I think the bottom line is even simpler. The Scots want their country back from the English.
Sure, there are any number of scoundrels who want to grab hold of it for themselves, but that is always the case. Once Scotland is “its own man”, then the real democratic fighting can begin.
Do not underestimate the power of “feeling owned” that the Scots have had since about the beginning of the 18th Century.
“Scotland subsequently entered into a political union with England on 1 May 1707 to create a single Kingdom of Great Britain. This union resulted from the Treaty of Union agreed in 1706 and enacted by the twin Acts of Union passed by the Parliaments of both countries, despite popular opposition and anti-union riots in Edinburgh, Glasgow, and elsewhere.”
I can appreciate the land of my father’s wanting to be free, but if they are going to be free and not enter into another type of enslavement, they are going to have to go back to their Presbyterian roots.
Feeling owned? Scotland has been in the driving seat frequently and has been more influential than its population size would suggest. Our last two Prime Ministers were Scottish and our current one is plainly of Scottish descent.
If the Scots do this they will end up a teeny tiny backwater overshadowed by a much more powerful and jilted neighbour. They will never again have the opportunity to have a voice that influences world events.
If the Scots want their independence so much, and I don’t doubt that they do, then, why do they want to join the EU afterwards? They are just exchanging one master for another. I guess they hate the English so much that the yoke of an EU master seems lighter by comparison.
...feeling owned...
Ever since the foundation of the United Kingdom, it's been jointly 'owned' by its partner countries. England does not, and never has 'owned' Scotland. Scotland is not, and never has been a colony. The Union is just that - a voluntary partnership of equals. It's not the result of invasion, defeat, occupation, subjugation or colonisation. Although the rhetoric of the more excitable Scotnats (aided and abetted by Hollywood myth-making) might do its best to convince you otherwise.
The Scots did not become a colony in 1707 (though they had been an English colony in the thirteenth and fourteenth centuries). This "Scotland is an English colony" line is nonsense.

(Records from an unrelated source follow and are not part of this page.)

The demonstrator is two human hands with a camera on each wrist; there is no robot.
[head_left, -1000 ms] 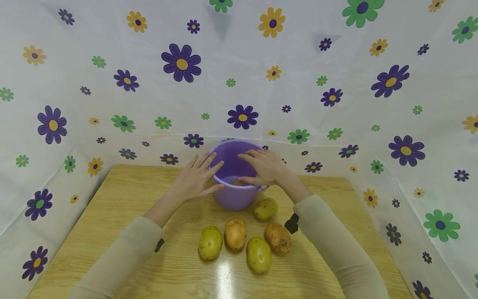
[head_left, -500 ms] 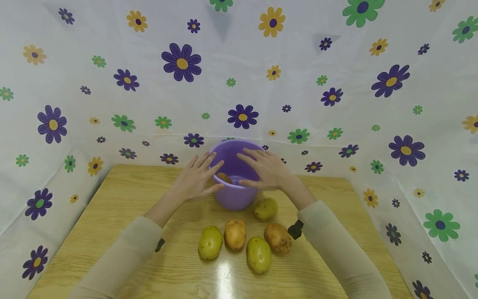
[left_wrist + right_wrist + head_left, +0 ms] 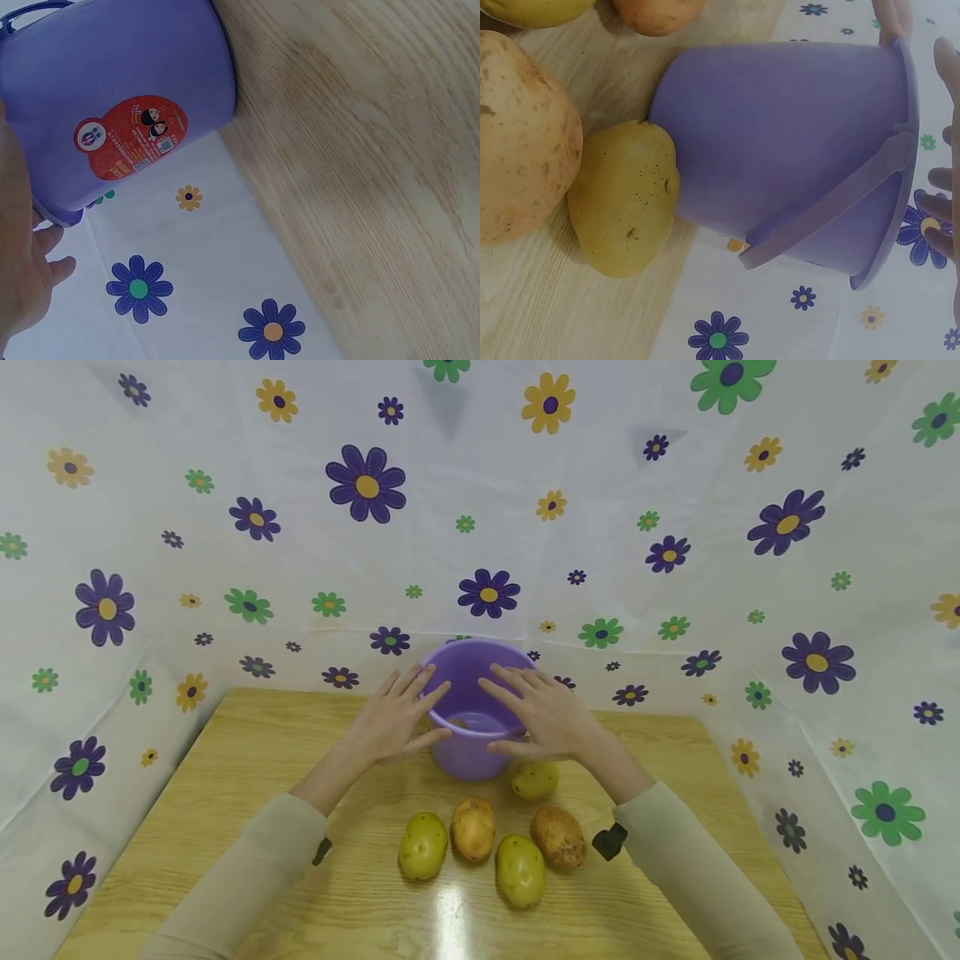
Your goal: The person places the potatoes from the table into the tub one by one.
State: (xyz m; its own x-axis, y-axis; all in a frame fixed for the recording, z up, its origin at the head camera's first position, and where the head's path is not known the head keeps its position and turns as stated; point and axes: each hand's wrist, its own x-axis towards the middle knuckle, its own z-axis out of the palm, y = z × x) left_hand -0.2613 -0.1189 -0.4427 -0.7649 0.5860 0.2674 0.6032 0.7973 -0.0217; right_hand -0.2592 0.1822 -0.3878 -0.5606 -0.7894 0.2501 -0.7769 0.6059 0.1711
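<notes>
A purple plastic bucket (image 3: 468, 760) stands at the far middle of the wooden table (image 3: 225, 777), with a brown potato (image 3: 457, 722) partly showing inside. My left hand (image 3: 405, 714) is open, its straight fingers against the bucket's left rim. My right hand (image 3: 536, 710) is open, hovering over the bucket's right side and holding nothing. In the left wrist view the bucket (image 3: 112, 112) shows a red sticker beside my left hand (image 3: 22, 285). In the right wrist view a yellow-green potato (image 3: 626, 199) lies against the bucket (image 3: 795, 150), with my right fingertips (image 3: 945, 202) past the rim.
Several potatoes lie in front of the bucket: a greenish one (image 3: 534, 779) by its base, then a row (image 3: 422, 846), (image 3: 472, 829), (image 3: 520, 870), (image 3: 558, 837). A flowered white sheet (image 3: 487, 527) walls the table on three sides.
My right hand has drawn back from over the bucket's mouth toward me and to the right. The left hand and the bucket have stayed put.
</notes>
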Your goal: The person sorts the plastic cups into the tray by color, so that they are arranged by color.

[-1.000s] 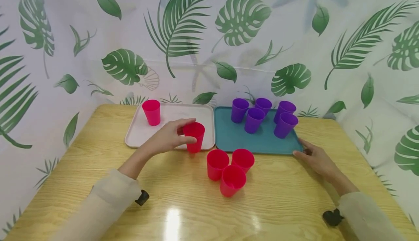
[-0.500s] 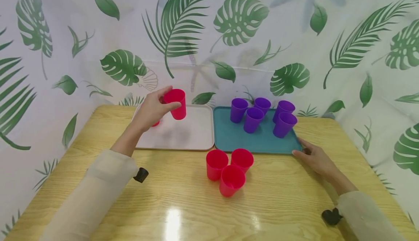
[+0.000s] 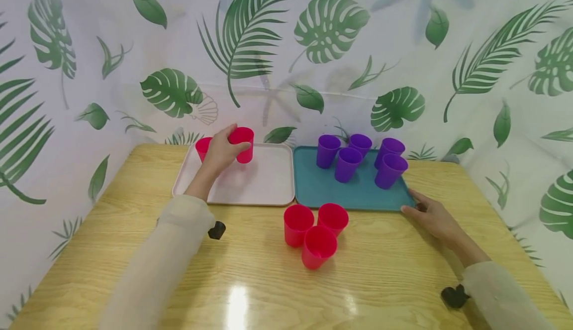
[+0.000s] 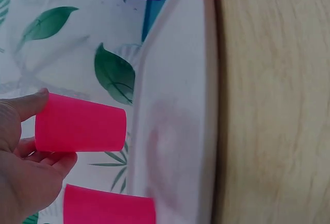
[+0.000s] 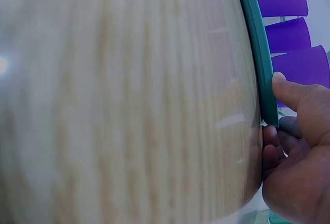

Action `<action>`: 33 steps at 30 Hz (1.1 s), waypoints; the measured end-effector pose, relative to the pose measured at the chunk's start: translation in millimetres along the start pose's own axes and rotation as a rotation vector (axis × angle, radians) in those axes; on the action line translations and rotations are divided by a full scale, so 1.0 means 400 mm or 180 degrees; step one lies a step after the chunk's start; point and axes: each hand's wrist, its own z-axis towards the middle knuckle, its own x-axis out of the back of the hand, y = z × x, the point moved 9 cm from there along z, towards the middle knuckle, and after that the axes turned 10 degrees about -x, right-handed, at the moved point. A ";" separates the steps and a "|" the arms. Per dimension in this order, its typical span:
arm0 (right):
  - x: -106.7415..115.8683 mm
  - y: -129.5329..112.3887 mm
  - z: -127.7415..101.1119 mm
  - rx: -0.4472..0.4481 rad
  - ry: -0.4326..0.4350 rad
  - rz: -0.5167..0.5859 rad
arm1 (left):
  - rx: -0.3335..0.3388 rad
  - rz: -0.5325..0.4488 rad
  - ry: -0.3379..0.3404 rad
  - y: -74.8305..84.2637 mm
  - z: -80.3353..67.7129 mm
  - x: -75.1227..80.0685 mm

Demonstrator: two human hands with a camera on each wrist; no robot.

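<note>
My left hand (image 3: 219,152) grips a red plastic cup (image 3: 246,147) near its rim, thumb on one side and fingers on the other. The cup is upright, close over the back of the white tray (image 3: 268,188). Beside it on that tray stands another red cup (image 3: 203,147), partly hidden by the hand. My right hand (image 3: 435,220) pinches the front right corner of the teal tray (image 3: 358,199). In the right wrist view its thumb (image 5: 281,82) presses on the rim while the other fingers curl at the tray's edge.
Several purple cups (image 3: 348,166) stand upright on the teal tray, which adjoins the white one. Three red cups (image 3: 319,250) cluster on the wooden table (image 3: 215,280) in front of the trays. A leaf-patterned cloth (image 3: 331,91) rises behind the table.
My left hand has lifted the red cup from the white tray's front edge and carried it back and left, over the tray's back. The right hand stays at the teal tray's corner.
</note>
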 end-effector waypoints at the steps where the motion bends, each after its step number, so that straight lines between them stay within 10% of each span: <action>1: 0.000 0.001 0.001 -0.0004 0.0001 0.0005 | 0.0029 0.0029 -0.0002 -0.008 0.002 -0.004; 21: 0.003 0.006 0.003 0.0004 0.0018 -0.0055 | 0.0353 0.0133 0.0011 -0.066 0.022 -0.056; 33: 0.004 0.008 0.002 0.0014 0.0042 -0.0063 | 0.0201 0.0248 0.0188 -0.075 0.022 -0.065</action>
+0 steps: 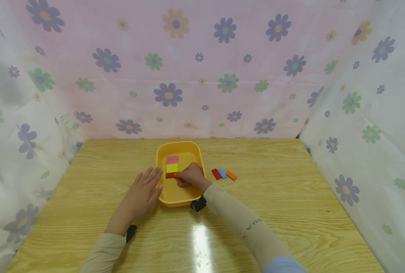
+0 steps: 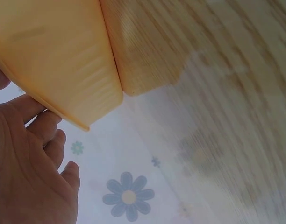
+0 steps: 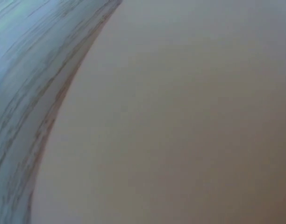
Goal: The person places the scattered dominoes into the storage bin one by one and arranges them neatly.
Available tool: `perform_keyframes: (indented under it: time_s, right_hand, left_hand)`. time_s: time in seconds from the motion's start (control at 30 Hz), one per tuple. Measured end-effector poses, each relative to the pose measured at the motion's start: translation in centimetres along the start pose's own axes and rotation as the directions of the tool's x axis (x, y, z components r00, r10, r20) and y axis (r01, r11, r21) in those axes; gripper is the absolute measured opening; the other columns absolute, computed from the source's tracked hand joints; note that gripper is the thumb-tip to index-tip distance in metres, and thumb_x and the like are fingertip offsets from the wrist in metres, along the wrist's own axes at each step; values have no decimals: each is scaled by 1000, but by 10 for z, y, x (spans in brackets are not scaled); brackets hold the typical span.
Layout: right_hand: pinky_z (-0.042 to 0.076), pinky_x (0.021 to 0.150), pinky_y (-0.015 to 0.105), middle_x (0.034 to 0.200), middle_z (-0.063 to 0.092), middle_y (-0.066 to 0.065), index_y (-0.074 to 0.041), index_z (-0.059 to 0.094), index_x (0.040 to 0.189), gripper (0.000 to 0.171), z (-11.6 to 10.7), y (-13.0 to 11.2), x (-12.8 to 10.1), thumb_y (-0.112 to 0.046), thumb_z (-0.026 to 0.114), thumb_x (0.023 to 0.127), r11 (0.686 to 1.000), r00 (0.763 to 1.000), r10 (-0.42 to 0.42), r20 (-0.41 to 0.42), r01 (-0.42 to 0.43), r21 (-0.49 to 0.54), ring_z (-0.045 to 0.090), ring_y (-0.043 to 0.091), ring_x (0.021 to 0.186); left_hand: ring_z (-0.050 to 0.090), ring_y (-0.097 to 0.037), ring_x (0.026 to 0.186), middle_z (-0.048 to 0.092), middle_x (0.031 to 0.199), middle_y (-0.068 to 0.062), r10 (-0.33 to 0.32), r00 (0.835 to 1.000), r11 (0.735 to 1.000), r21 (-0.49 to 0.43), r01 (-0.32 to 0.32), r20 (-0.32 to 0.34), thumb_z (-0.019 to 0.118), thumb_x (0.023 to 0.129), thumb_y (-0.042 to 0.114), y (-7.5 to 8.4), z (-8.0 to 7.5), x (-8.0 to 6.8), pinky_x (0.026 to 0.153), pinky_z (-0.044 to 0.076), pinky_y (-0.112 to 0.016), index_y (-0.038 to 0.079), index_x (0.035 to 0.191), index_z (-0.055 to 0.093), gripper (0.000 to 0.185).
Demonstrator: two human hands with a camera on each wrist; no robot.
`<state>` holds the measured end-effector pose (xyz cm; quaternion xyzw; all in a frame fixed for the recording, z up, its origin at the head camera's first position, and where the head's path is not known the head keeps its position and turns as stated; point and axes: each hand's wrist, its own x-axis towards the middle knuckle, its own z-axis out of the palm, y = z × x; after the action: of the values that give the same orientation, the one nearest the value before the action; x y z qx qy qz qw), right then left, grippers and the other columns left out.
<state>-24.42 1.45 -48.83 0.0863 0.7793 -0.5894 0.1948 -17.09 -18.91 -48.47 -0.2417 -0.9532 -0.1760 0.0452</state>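
A yellow tray (image 1: 193, 151) sits mid-table, and inside it pink (image 1: 172, 159), yellow (image 1: 172, 167) and red (image 1: 170, 175) flat blocks lie in a column. My right hand (image 1: 189, 176) reaches into the tray and pinches the red block at its right end. My left hand (image 1: 144, 189) lies flat on the table with straight fingers touching the tray's left rim (image 2: 63, 112). The left wrist view shows those fingers (image 2: 45, 126) against the tray's outer wall. The right wrist view shows only a blurred pale surface and wood grain.
Red (image 1: 216, 174), blue (image 1: 222, 173) and orange (image 1: 231, 175) blocks lie side by side on the wooden table (image 1: 291, 197), right of the tray. Flowered cloth (image 1: 189, 76) walls the table at the back and on both sides.
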Motion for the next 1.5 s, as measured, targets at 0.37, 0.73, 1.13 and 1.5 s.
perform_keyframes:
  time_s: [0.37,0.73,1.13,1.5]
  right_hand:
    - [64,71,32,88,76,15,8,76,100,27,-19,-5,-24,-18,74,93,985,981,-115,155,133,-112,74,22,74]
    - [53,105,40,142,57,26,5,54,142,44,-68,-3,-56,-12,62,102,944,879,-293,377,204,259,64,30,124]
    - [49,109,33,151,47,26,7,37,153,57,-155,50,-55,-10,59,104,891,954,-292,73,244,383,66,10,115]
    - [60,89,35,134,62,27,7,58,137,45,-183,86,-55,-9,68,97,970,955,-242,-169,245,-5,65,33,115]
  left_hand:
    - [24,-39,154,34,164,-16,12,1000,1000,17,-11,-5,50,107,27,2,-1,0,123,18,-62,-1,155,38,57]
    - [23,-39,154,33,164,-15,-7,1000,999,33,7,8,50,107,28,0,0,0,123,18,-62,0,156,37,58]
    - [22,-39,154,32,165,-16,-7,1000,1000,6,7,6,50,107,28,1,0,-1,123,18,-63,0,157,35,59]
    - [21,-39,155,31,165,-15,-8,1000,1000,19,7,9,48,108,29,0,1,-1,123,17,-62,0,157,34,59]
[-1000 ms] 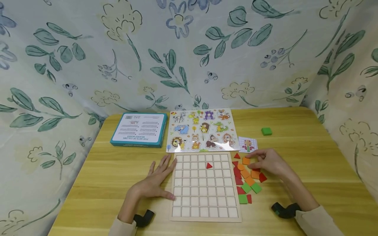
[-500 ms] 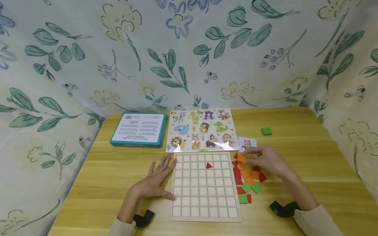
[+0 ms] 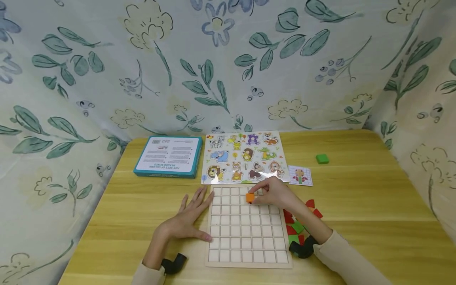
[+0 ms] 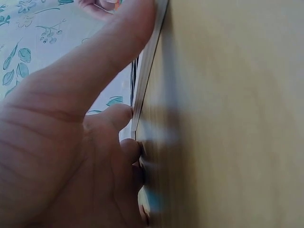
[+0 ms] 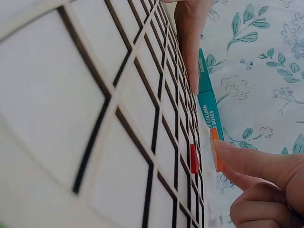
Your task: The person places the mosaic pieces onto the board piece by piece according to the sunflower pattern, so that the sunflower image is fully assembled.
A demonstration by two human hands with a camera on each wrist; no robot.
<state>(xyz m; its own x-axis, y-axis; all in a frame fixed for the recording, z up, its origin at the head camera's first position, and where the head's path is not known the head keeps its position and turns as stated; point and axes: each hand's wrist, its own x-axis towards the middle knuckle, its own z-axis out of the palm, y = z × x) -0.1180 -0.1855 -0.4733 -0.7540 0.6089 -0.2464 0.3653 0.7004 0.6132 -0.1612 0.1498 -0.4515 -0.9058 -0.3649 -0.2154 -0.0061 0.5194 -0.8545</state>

True, England was the engine and catalyst of the Union and enthusiastically identified with "Great Britain" to the point of losing its own identity. And also true, the English majority in Westminster meant that Scotland could always be outvoted. But its union with England never made it a colony (like Wales and Ireland).
Since devolution the situation is reversed. Now Scots get to vote on English issues in addition to their own. If Scotland has its own parliament, so should England. True, both situations were unfair (first to Scotland, now to England). And as I understand it, the common people of England were as against the Union as were the Scots.
Don't misunderstand; I'm all for Scottish independence because that will mean English independence and the end of England's submersion into "Great Britain." My beef is not with Scottish independence per se but its left wing nature and its apologists on Free Republic who seem to think that the Scots are the Holy Chosen People Of Good Old American Individualism.
Why don't you Celtolators visit the web sites of your beloved Celtic nationalist organizations and see how pro-Communist and anti-American they are???
Just because you feel something dosent make it correct.